Hi Team,
I have written a java code using spark streaming library to read the data from kafka topic . Basically spark streaming app is reading data from kafka topic. When I tried to execute on the cluster , I got the below error:-
[vardhan17126602@cxln4 ~]$ java -cp DataFlow.jar:/home/vardhan17126602/* com.vardhan.SparkStreamingApp
Exception in thread “main” java.lang.NoClassDefFoundError: org/apache/hadoop/fs/FSDataInputStream
at org.apache.spark.SparkConf.loadFromSystemProperties(SparkConf.scala:76)
at org.apache.spark.SparkConf.(SparkConf.scala:71)

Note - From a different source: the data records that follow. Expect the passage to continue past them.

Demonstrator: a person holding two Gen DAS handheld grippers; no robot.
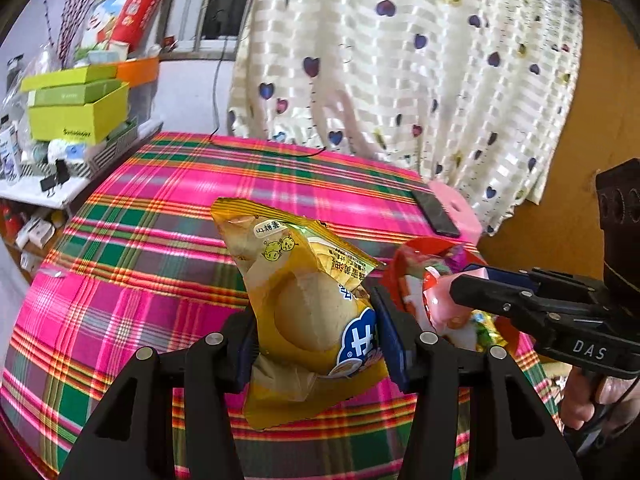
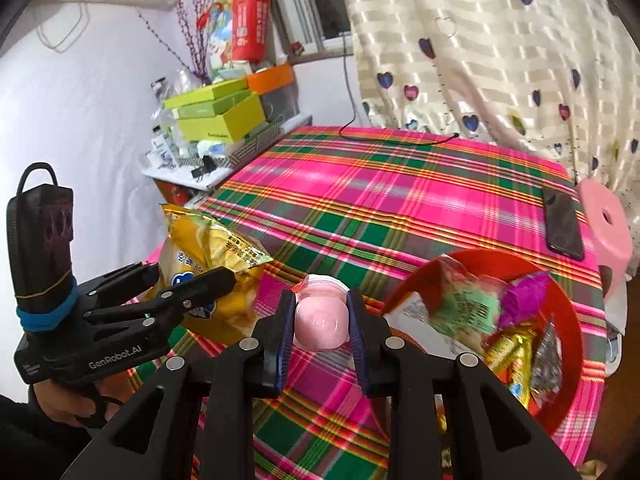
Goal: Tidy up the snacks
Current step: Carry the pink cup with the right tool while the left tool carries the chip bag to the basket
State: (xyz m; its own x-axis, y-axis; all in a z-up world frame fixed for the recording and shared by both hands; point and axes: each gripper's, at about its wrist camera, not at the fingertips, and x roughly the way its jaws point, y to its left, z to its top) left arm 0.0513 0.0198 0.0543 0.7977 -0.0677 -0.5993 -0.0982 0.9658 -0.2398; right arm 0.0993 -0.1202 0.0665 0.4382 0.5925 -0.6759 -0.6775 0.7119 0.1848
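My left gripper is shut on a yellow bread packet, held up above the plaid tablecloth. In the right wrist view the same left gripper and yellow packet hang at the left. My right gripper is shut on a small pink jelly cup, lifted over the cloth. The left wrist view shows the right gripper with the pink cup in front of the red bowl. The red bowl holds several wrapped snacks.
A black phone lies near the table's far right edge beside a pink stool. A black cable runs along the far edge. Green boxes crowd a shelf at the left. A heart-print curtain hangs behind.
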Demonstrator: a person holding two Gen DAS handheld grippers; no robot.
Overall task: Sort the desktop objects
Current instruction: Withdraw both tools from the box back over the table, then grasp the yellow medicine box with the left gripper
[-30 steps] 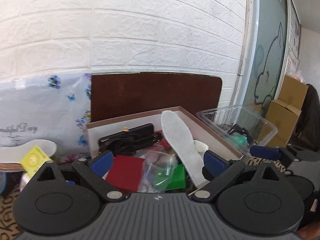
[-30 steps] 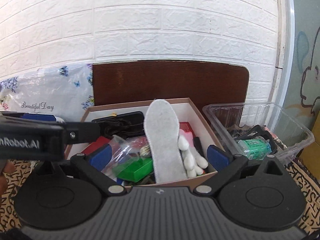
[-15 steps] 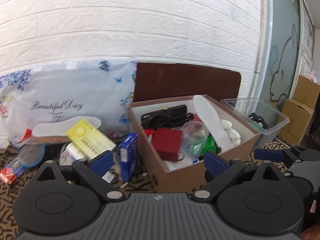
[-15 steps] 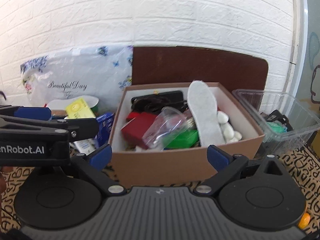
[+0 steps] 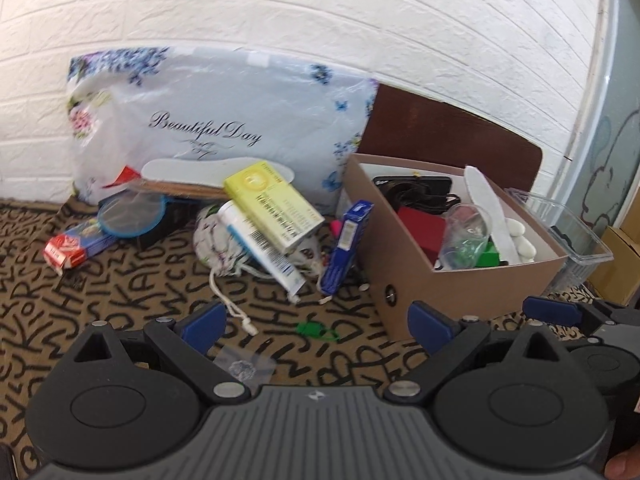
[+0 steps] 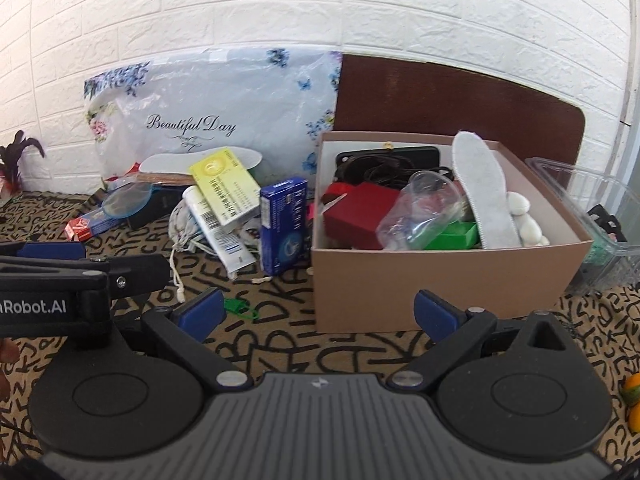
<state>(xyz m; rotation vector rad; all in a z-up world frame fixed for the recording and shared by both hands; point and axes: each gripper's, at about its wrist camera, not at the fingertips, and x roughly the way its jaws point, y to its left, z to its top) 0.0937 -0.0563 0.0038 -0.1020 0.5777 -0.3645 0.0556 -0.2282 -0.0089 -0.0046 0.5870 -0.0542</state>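
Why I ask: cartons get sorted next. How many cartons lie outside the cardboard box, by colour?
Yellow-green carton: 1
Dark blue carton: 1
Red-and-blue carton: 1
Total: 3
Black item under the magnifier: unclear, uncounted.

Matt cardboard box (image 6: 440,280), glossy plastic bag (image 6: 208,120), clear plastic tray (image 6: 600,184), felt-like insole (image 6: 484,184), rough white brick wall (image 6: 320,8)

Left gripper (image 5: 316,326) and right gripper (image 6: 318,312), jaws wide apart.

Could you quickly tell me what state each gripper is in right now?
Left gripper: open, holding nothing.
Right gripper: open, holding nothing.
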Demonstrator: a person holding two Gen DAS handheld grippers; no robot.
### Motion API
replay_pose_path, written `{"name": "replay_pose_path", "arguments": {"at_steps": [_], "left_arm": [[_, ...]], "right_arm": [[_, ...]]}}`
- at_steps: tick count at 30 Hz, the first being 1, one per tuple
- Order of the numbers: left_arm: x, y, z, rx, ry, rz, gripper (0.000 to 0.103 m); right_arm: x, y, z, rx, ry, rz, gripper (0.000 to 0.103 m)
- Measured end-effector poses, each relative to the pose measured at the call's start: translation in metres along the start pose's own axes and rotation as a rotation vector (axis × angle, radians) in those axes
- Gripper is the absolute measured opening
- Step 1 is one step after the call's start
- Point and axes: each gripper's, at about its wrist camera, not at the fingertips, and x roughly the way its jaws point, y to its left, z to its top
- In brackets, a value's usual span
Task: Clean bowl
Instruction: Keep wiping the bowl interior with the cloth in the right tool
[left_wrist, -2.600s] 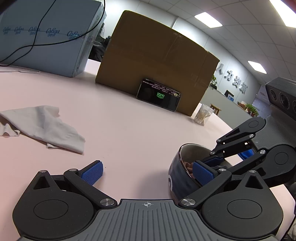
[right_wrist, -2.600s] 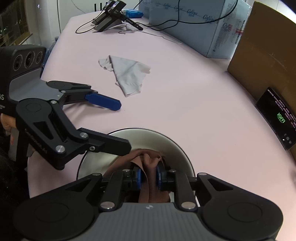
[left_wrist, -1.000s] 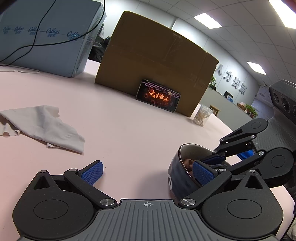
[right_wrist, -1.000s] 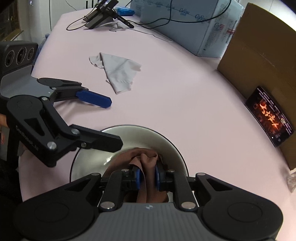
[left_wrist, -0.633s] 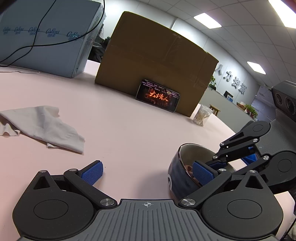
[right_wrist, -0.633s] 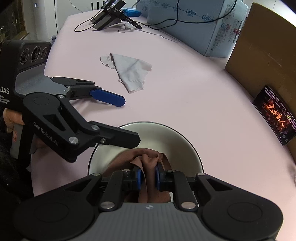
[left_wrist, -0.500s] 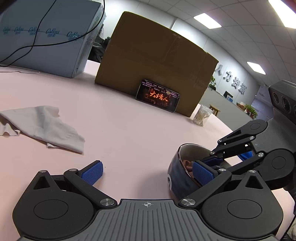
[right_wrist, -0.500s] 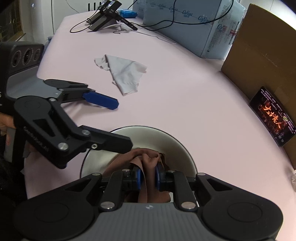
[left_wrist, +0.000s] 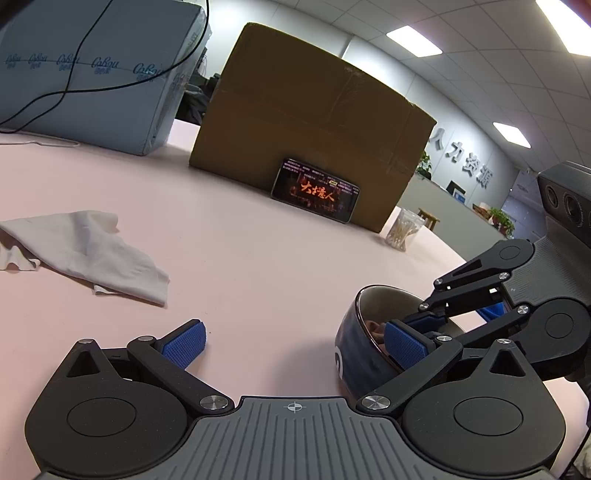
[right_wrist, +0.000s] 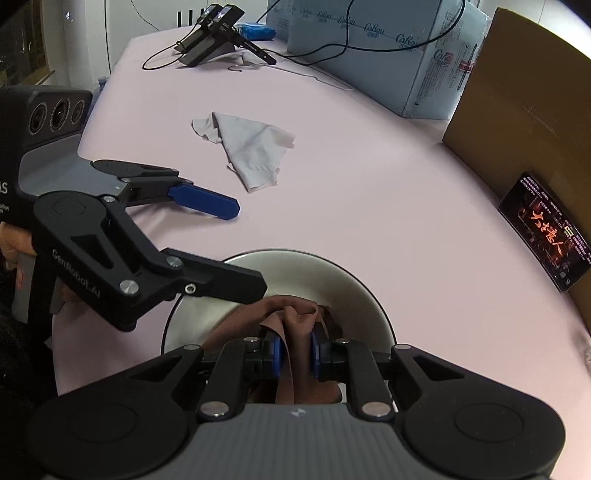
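bowl (right_wrist: 354, 280), dark blue outside and pale inside, standing upright on the pink table (right_wrist: 369, 177) near the edge closest to the person. a brown cloth (right_wrist: 295, 317) lies bunched inside the bowl. right gripper (right_wrist: 295, 352): its blue fingers (right_wrist: 275, 352) are closed tight on a fold of the brown cloth, the gripper tilted down into the bowl from the near side. left gripper (left_wrist: 293, 343): its fingers stand wide open, gripping nothing; one blue finger (left_wrist: 404, 343) reaches over the bowl's rim at the left side of the bowl, the other (left_wrist: 184, 341) stays over bare table well apart from the bowl. whether the finger at the rim touches the bowl cannot be told. part of a hand (right_wrist: 14, 240) shows on the left gripper's handle at the near left edge of the right wrist view.

beyond the bowl, toward the middle of the table, lies a crumpled grey cloth (right_wrist: 251, 147), apart from both grippers. a phone (left_wrist: 315, 190) with a lit screen leans against a brown cardboard box (left_wrist: 314, 122) at the far side of the table. beside that box stands a pale blue wrapped package (left_wrist: 96, 74) with a black cable (left_wrist: 110, 86) draped across it. a small clear jar of cotton swabs (left_wrist: 402, 229) stands near the table edge to the right of the box. at the far corner of the table lies a dark device (right_wrist: 210, 37) with its own cable.
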Motion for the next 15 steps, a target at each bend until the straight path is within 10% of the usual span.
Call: {"name": "replay_pose_path", "arguments": {"at_steps": [15], "left_arm": [[-0.0028, 0.0006, -0.0007, 0.000, -0.001, -0.001, 0.103]], "right_arm": [[-0.0024, -0.0019, -0.0052, 0.009, 0.006, -0.006, 0.018]]}}
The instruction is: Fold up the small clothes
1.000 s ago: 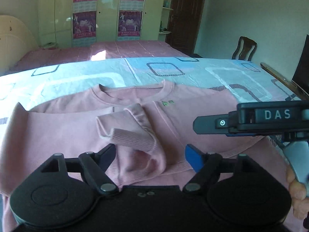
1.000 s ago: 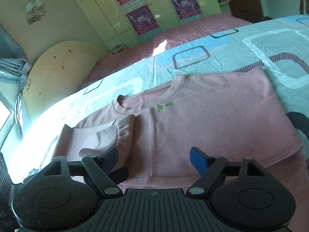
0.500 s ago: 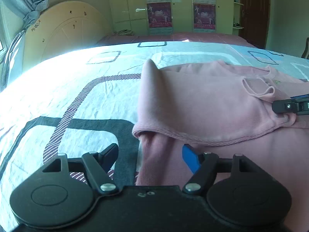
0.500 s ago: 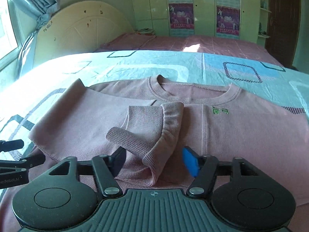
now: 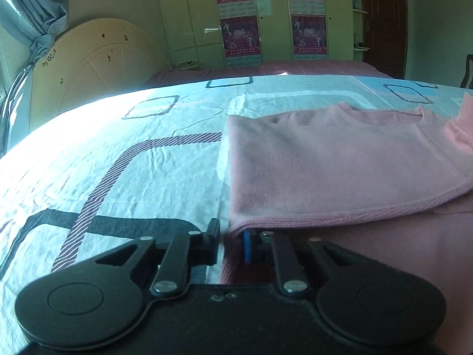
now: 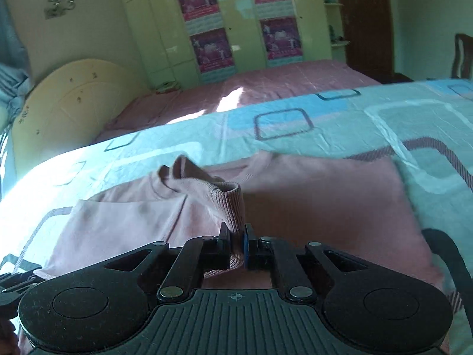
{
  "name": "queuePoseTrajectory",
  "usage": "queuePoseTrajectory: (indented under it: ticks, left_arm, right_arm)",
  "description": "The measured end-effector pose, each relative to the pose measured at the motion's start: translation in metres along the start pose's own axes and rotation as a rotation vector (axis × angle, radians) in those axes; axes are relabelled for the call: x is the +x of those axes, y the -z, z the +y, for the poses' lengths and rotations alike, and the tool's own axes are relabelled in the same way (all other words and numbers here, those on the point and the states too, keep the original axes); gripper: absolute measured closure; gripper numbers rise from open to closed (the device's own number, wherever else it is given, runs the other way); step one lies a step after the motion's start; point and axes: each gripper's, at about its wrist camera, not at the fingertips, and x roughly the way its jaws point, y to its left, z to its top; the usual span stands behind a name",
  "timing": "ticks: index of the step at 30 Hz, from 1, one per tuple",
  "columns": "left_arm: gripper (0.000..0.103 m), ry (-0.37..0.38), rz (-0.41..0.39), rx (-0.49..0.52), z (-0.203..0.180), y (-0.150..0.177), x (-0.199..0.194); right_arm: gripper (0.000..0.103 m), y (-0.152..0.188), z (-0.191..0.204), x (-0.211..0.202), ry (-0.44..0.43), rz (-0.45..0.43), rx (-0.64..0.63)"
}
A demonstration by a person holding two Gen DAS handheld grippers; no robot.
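A pink sweatshirt (image 5: 340,165) lies on the patterned bedsheet (image 5: 118,159), its left side folded over the body. My left gripper (image 5: 232,247) is shut on the sweatshirt's ribbed hem corner at its left edge. In the right wrist view the same pink sweatshirt (image 6: 319,195) lies spread, and my right gripper (image 6: 236,248) is shut on the ribbed sleeve cuff (image 6: 233,207), holding the sleeve lifted above the body. The left gripper's tip (image 6: 14,281) shows at the left edge of that view.
The sheet (image 6: 399,118) extends wide to the left and far side of the sweatshirt. A cream headboard (image 5: 97,71), grey curtain (image 5: 26,23), green wardrobe with posters (image 5: 272,14), a pink bed (image 6: 251,94) and a wooden chair (image 6: 462,56) stand beyond.
Both grippers were open half a second ago. The left has closed on the hem corner, the right has closed on the sleeve cuff and raised it.
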Motion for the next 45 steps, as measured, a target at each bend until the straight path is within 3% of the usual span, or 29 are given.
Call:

at org.apache.spark.SparkConf.(SparkConf.scala:58)
at com.vardhan.SparkStreamingApp.main(SparkStreamingApp.java:21)
Caused by: java.lang.ClassNotFoundException: org.apache.hadoop.fs.FSDataInputStream
at java.net.URLClassLoader.findClass(URLClassLoader.java:382)
at java.lang.ClassLoader.loadClass(ClassLoader.java:424)
at sun.misc.Launcher$AppClassLoader.loadClass(Launcher.java:349)
at java.lang.ClassLoader.loadClass(ClassLoader.java:357)
… 4 more
I checked StackOverflow for this error and found below link
It suggests some changes in spark configuration files for which I won’t have access. Can you please take a look and let me know if something can be done or if I am doing something wrong.
Code and related jars are available at: /home/vardhan17126602
DataFlow.jar
Regards
Vardhan Bhoumik